To display such modernity at PSA, a former power plant, Chanel worked with New York-based design studio Diller Scofidio + Renfro (DS+R) and Chinese graphic designer Jumping He to set up an immersive scenography. By deploying various forms of technology, including multilayered video projection, PDLC smart glass display systems, and atmospheric lighting, the exhibition brought to life the designer’s timeless creations across fashion, accessories, beauty and high jewelry in 10 sections.
“The goal was to reimagine the project around the same big ideas,” said Miren Arzalluz, director of the Palais Galliera and curator of the exhibition. “The scenography is not only about the space, but also a part of the expression that conveys ideas of simplicity, radicality, the pure lines of the objects.”
“The biggest challenge was the conservation of the extremely fragile textiles,” Arzalluz said. “That meant we had to rotate the dresses and replace them every time, there are pieces we had never shown before, new acquisitions that were made in the last months that we are finally able to present here.”

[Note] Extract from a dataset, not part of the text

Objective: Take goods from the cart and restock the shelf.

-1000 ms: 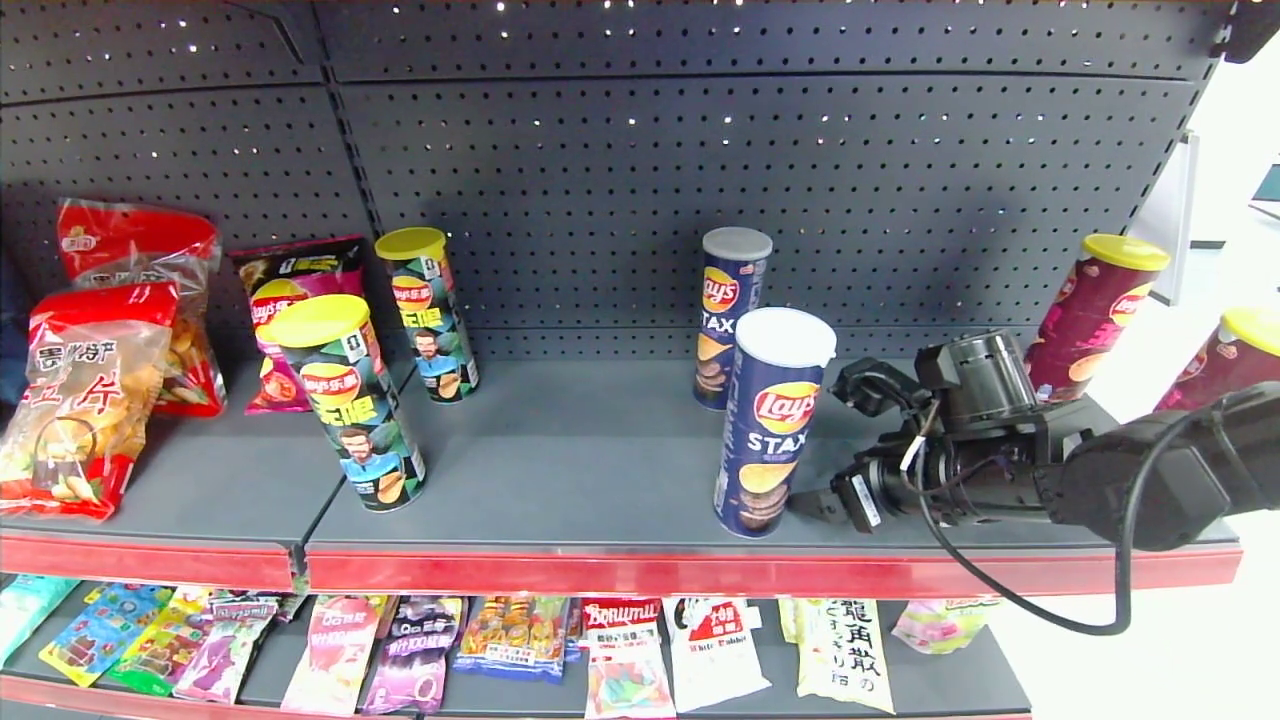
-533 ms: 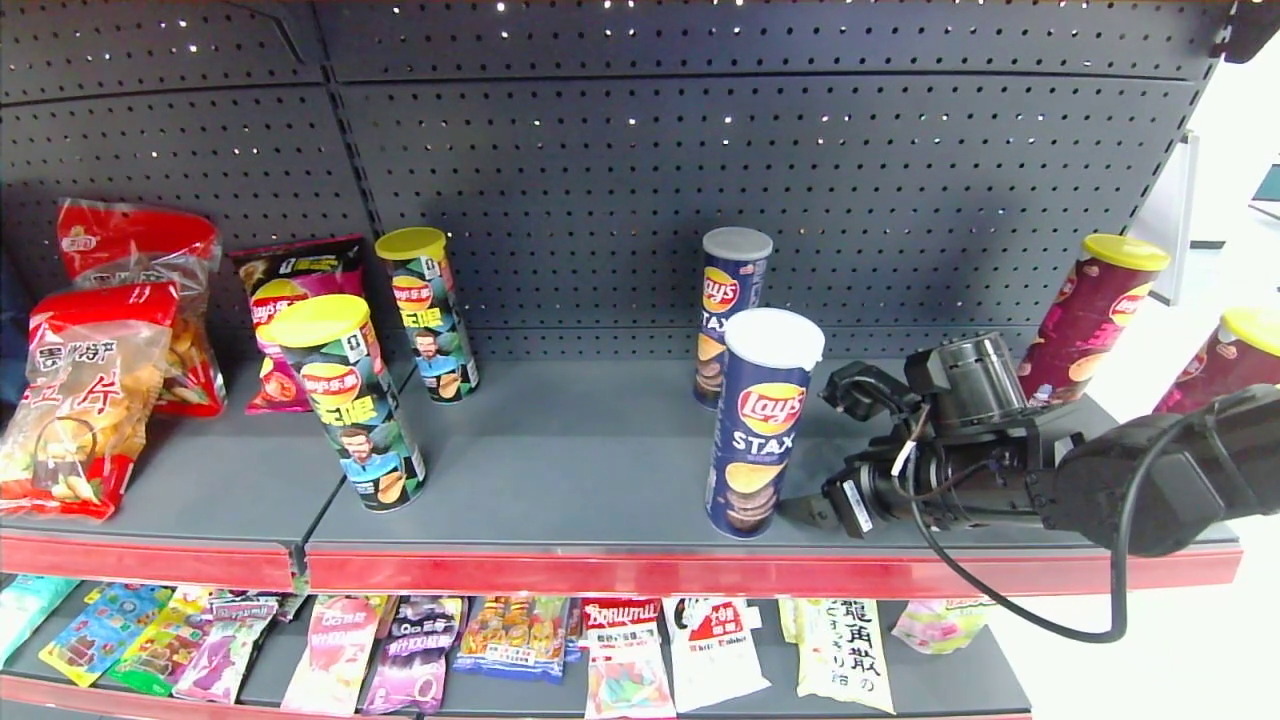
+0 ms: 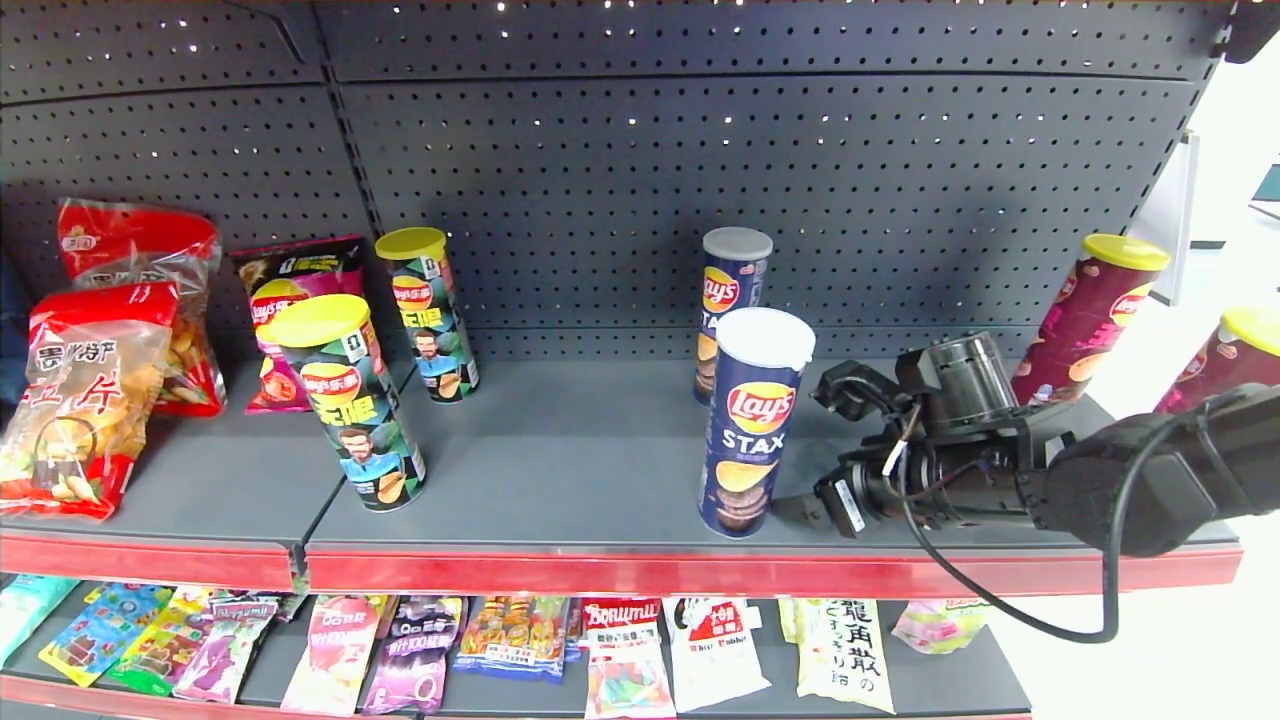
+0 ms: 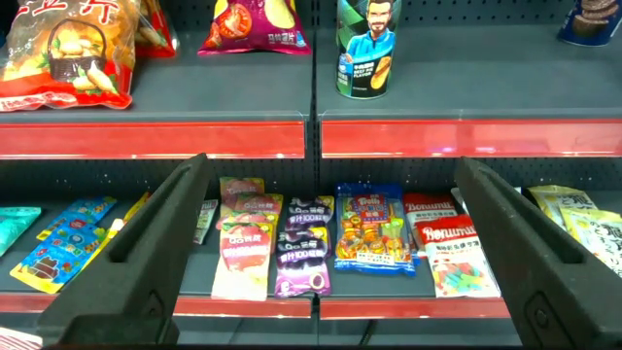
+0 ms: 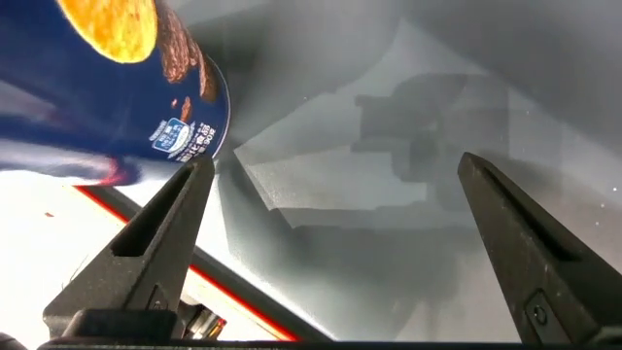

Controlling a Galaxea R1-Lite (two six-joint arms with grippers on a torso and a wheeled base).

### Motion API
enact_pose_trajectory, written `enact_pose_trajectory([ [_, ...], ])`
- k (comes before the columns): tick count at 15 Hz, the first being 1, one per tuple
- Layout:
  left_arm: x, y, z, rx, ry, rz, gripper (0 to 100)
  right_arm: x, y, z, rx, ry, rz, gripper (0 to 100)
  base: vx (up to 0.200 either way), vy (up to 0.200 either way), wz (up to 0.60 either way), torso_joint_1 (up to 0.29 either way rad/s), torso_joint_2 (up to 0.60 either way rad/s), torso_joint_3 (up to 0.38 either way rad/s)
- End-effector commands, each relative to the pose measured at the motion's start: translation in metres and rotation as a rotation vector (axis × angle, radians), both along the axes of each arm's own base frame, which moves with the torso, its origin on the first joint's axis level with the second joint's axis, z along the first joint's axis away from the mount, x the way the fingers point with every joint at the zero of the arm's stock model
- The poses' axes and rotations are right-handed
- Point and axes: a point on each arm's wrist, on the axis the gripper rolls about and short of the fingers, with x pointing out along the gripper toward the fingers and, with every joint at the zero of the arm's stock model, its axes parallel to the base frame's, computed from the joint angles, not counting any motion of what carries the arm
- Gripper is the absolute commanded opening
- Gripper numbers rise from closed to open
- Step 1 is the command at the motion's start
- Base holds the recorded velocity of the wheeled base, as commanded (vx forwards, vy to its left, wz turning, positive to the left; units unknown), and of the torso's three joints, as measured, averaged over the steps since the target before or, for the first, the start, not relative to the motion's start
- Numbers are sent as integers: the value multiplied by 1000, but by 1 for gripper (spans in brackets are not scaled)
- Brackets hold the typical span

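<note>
Right wrist view: my right gripper (image 5: 335,165) has its fingers spread wide, nothing between them | blue chip can (image 5: 117,87) stands on the shelf (image 3: 600,470) near its front edge, just beside one fingertip | my left gripper (image 4: 330,165) is spread too, empty, facing candy bags (image 4: 292,253) one level down.

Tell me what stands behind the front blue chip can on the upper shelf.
A second blue can with a grey lid, upright near the pegboard wall. The front blue can covers much of its lower half.
</note>
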Motion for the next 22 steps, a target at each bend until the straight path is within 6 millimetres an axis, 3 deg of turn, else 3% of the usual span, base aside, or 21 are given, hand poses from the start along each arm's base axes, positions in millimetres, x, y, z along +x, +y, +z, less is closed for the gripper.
enact_pose_trajectory([
  [1,0,0,0,0,-1,0,100,2,-1,-2,-6,1,-11,100,0,0,0,0,0,0],
  [22,0,0,0,0,-1,0,100,8,11,0,6,-13,15,100,0,0,0,0,0,0],
])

Despite the downpour of the plum rains on Thursday night, the brand hosted a star-studded VIP dinner with celebrities including Tilda Swinton, Zhou Xun, Wang Yibo, Jing Boran and Leah Dou, as well as key editors, patrons of the museum and creatives from the Chinese film industry.
For Dou, the daughter of the famed Chinese singer Faye Wong, Gabrielle Chanel’s relentless pursuit of “simple elements” struck a chord. The Gen Z singer and songwriter also unveiled that her first Chanel item was a cleansing mousse.
“It’s the same aspiration I have for creating music, I want to make sure each musical element is put to good use, instead of sampling a hodgepodge of tunes,” Dou added.